# Accidentally bought "fresh scented" Yesterday's News...



## MsBunBun (Dec 3, 2011)

I just came back home from Petsmart and realized that I didnt buy the "unscented" Yesterday's News litter.

I came home and realized that it was one with "fresh scent"

Can I still use this or will it be harmful for my bunny? I want to know if I should exchange it for the unscented one.


----------



## MsBunBun (Dec 3, 2011)

It wont let me edit the post because Im getting the "Sorry, posts can be edited only within .3 hours of the original posting." message, but I just want to say that I realized that I mentioned "I just came home" twice, sorry about that.


----------



## gmas rabbit (Dec 3, 2011)

I have never used scented litter with a rabbit, as I always fiqured that it would put them off using the litter box. I always cover my litter with grass hay, so Benjamin never eats the litter. I personally would exchange it.


----------



## Nancy McClelland (Dec 3, 2011)

:yeahthat: Our bunnies are such creatures of habit that we hate making any changes--bunch of Divas!


----------



## MsBunBun (Dec 3, 2011)

Hahaha. They ARE divas, especially my little bunny. He's a drama king.

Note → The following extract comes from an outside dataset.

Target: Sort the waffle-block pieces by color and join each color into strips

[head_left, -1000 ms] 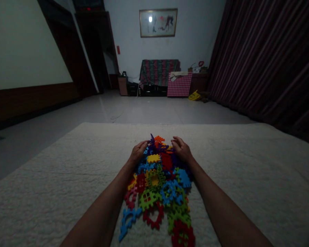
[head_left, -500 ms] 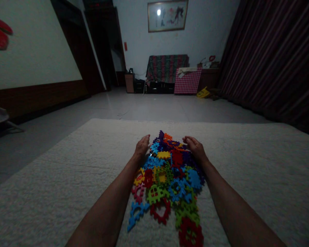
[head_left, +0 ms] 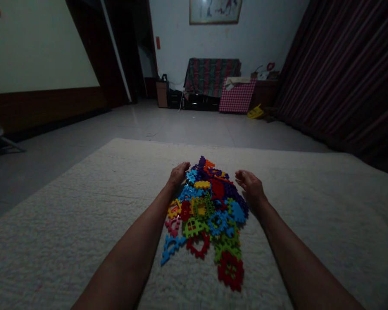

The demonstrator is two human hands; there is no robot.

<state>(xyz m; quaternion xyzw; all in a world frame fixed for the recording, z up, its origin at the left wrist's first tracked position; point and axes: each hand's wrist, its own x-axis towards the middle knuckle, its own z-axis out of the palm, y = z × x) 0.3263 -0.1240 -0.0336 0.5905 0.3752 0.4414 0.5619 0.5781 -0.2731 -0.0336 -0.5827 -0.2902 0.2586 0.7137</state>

Im going to exchange the litter tomorrow for the unscented. Dont want any bunny drama from him lol


----------



## lapaki (Dec 12, 2011)

I prefer the fresh scent. Although I have used both and the Zoomer doesn't seem to care. I found that with the unscented I could smell his litterbox (stink). With the Fresh Scent I do not. Although I don't really smell any scent either, so it must be very lightly scented.

With the unscented I was cleaning the box every day. The fresh scent lasts a bit longer and saves me on litter $.


----------



## Bunnylova4eva (Dec 12, 2011)

My bunny is highly allergic to most litters. (at least his eyes and nose run no matter which ones we use) So the only he can even tolerate at all is the unscented.


----------